Directions for this task: Your output should consist solely of the lines from the one with "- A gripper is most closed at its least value" through the end of the records, reproduced exactly, both ends included.

━━ Given records

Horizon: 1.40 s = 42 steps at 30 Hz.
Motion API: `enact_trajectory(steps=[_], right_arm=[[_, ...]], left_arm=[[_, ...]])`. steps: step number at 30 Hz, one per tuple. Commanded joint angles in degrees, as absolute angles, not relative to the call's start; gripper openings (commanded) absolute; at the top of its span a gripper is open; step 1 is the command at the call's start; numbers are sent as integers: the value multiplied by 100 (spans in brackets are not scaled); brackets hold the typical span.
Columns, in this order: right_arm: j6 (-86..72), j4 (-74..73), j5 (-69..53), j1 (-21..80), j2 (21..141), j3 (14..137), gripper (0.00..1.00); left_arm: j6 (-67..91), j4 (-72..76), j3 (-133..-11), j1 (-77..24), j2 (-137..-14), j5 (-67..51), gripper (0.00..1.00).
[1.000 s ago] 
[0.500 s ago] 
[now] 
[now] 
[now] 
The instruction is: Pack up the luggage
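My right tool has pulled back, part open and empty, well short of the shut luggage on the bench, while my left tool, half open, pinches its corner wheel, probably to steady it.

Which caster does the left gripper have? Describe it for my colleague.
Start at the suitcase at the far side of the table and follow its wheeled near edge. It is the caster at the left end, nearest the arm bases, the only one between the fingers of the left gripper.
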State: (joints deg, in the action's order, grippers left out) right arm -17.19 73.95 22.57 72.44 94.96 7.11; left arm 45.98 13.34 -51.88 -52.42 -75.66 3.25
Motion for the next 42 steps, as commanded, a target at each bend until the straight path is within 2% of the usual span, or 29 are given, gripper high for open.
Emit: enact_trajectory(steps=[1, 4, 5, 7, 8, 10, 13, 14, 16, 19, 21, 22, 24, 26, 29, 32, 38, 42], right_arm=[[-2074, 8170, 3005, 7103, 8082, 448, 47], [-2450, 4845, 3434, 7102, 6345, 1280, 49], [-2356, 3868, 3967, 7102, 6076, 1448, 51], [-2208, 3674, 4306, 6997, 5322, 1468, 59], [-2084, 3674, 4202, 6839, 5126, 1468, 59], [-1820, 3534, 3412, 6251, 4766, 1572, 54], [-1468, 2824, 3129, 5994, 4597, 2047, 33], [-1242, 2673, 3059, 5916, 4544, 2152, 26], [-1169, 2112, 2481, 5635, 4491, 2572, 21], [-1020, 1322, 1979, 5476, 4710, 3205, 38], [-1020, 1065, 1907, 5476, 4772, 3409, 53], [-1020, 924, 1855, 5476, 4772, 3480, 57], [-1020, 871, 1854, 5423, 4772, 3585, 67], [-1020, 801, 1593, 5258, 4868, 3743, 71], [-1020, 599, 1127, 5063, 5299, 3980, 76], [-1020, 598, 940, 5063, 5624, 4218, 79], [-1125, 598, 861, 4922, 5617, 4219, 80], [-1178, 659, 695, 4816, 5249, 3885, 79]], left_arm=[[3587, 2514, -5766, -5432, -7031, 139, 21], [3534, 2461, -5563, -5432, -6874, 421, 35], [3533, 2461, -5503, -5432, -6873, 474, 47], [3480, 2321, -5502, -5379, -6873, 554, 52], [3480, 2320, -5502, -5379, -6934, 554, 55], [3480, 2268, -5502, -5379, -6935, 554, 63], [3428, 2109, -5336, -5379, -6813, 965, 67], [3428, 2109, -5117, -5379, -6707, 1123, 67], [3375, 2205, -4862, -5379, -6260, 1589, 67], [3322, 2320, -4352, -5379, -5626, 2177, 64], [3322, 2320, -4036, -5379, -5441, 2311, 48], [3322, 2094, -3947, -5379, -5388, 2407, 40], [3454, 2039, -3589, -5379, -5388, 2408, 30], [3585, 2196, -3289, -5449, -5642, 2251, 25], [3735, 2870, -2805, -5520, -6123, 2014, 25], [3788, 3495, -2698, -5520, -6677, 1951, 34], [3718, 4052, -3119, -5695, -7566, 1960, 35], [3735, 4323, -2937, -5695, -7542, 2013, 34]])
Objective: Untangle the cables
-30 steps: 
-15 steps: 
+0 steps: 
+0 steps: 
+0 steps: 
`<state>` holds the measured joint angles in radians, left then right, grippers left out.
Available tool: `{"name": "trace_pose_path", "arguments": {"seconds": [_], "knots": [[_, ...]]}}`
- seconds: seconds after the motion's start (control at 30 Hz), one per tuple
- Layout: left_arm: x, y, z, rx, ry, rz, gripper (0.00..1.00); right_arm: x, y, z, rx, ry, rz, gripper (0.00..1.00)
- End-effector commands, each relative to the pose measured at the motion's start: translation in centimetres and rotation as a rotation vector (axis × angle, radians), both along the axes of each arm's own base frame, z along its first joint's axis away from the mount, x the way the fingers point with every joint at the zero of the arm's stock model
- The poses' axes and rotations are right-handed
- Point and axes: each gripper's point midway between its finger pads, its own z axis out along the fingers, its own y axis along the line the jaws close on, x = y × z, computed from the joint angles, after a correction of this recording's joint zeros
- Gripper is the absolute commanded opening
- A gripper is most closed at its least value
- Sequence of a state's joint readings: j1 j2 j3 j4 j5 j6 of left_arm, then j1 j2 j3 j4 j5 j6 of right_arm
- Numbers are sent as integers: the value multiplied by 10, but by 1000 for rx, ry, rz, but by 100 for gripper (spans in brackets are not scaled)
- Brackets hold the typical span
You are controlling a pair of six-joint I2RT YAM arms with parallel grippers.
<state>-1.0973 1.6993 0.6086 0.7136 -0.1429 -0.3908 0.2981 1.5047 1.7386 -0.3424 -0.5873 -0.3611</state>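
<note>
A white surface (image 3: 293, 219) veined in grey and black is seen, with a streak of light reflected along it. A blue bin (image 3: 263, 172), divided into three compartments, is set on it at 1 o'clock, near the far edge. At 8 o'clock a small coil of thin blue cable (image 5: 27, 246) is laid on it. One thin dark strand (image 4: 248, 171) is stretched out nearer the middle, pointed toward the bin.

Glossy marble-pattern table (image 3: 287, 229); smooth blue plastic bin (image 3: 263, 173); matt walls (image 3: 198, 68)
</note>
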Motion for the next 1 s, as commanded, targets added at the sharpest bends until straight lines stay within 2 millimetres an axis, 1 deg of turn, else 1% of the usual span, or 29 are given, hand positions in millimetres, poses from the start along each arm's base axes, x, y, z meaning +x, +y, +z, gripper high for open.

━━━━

Task result:
- A gripper is most closed at its least value
- Sequence of a state's joint readings: j1 j2 j3 j4 j5 j6 of left_arm, then j1 j2 j3 j4 j5 j6 of right_arm
- Numbers are sent as integers: the value multiplied by 10, but by 1000 for rx, ry, rz, but by 100 for gripper (spans in brackets are not scaled)
- Brackets hold the typical span
You are controlling a pair of six-joint I2RT YAM arms with parallel grippers.
<state>-1.0973 1.6993 0.6086 0.7136 -0.1429 -0.3908 0.2981 1.5047 1.7386 -0.3424 -0.5873 -0.3611</state>
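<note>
A white surface (image 3: 293, 219) veined in grey and black is seen, with a streak of light reflected along it. A blue bin (image 3: 263, 172), divided into three compartments, is set on it at 1 o'clock, near the far edge. At 8 o'clock a small coil of thin blue cable (image 5: 27, 246) is laid on it. One thin dark strand (image 4: 248, 171) is stretched out nearer the middle, pointed toward the bin.

Glossy marble-pattern table (image 3: 287, 229); smooth blue plastic bin (image 3: 263, 173); matt walls (image 3: 198, 68)
</note>
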Motion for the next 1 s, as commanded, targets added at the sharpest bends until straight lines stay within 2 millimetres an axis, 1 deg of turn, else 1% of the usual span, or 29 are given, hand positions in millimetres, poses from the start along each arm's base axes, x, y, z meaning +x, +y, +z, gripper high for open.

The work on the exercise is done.